ABOUT THIS TASK:
Without including any pictures, reproduce the full listing exactly.
Start of INFORMATION SHOWN
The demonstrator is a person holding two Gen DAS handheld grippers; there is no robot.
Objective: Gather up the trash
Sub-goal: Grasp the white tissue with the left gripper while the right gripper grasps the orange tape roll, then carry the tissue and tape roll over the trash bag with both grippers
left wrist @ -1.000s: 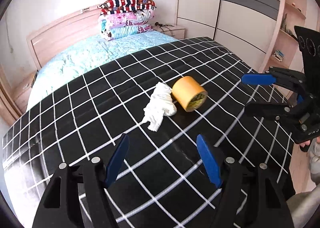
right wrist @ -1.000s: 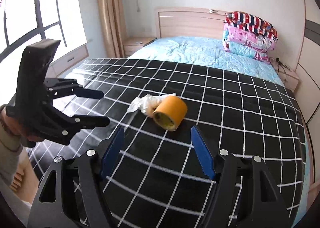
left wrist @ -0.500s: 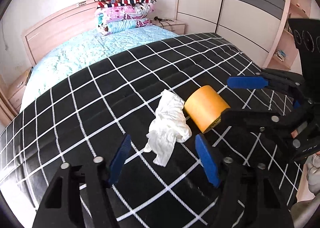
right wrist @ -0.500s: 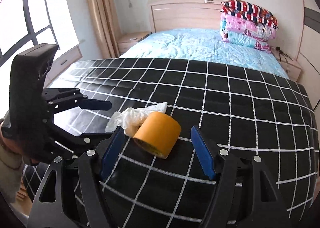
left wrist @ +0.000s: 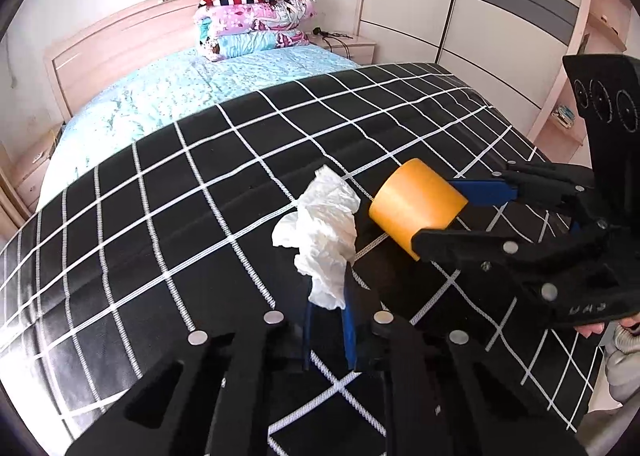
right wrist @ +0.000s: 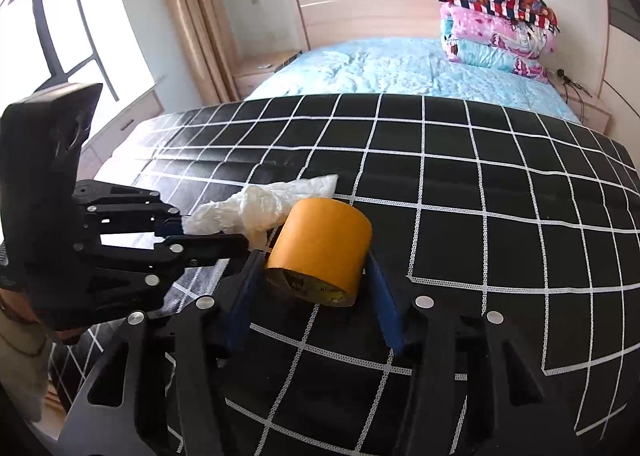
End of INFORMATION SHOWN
PROBLEM SOLUTION:
The demonstrator is a person holding two Gen DAS handheld grippers; there is no robot.
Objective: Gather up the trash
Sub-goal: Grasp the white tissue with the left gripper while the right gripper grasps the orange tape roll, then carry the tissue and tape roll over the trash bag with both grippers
left wrist @ -1.000s: 
right wrist @ -1.000s: 
left wrist @ -0.500s: 
right wrist @ -0.500s: 
left wrist @ +0.000s: 
right wrist @ +0.000s: 

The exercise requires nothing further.